= Entries provided =
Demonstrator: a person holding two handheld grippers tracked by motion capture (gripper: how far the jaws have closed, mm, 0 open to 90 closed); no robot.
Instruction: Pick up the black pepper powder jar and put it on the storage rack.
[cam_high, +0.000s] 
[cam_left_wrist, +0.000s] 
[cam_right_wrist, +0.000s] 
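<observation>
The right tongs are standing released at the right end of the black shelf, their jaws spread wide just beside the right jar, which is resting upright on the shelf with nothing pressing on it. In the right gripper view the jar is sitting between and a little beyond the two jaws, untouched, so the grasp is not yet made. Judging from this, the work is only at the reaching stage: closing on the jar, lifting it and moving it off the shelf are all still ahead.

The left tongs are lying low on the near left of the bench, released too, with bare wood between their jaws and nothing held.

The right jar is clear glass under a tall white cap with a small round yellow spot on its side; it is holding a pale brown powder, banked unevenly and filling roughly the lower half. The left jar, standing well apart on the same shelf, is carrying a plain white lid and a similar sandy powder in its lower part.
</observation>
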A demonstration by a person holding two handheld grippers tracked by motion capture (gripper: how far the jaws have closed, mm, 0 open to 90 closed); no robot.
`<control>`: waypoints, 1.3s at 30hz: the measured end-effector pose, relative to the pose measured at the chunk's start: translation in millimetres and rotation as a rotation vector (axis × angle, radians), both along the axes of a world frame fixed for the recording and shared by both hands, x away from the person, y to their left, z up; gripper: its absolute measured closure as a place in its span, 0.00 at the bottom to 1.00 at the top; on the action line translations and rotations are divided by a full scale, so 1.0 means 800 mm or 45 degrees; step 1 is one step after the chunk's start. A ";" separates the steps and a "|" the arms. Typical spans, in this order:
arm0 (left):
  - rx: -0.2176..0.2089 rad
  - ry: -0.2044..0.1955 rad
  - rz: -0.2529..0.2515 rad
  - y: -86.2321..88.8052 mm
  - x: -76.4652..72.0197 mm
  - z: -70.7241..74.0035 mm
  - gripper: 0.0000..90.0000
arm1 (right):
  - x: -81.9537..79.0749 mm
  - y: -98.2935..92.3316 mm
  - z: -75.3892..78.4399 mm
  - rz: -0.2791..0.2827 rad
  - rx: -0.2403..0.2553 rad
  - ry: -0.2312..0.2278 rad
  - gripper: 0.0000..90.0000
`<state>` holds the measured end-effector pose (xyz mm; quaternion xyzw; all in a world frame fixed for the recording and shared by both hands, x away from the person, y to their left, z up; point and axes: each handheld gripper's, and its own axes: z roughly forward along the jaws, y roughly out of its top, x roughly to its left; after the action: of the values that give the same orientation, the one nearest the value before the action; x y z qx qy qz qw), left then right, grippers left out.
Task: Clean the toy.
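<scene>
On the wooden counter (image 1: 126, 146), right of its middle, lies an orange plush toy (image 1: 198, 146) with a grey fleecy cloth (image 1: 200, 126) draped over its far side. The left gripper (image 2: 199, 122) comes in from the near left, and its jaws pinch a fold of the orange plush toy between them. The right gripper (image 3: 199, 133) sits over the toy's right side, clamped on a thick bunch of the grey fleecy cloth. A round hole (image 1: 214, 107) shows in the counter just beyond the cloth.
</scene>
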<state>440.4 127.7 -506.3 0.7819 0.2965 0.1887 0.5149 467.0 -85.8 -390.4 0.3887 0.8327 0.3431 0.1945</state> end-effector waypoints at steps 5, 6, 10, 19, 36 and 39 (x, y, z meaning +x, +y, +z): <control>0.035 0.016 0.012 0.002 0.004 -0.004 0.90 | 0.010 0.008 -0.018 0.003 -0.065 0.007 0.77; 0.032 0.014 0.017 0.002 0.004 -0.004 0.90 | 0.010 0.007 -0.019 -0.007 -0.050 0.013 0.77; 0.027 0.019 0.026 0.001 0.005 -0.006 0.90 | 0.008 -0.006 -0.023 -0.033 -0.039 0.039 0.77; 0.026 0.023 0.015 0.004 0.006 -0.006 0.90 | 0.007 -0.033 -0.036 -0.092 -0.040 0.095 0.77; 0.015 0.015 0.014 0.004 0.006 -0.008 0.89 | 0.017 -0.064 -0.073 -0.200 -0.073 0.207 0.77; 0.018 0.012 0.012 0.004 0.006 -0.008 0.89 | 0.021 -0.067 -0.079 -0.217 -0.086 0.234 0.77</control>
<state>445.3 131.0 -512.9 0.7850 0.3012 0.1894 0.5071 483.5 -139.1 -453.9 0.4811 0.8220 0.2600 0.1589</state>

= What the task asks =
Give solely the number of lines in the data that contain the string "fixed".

= Reply to the task =
2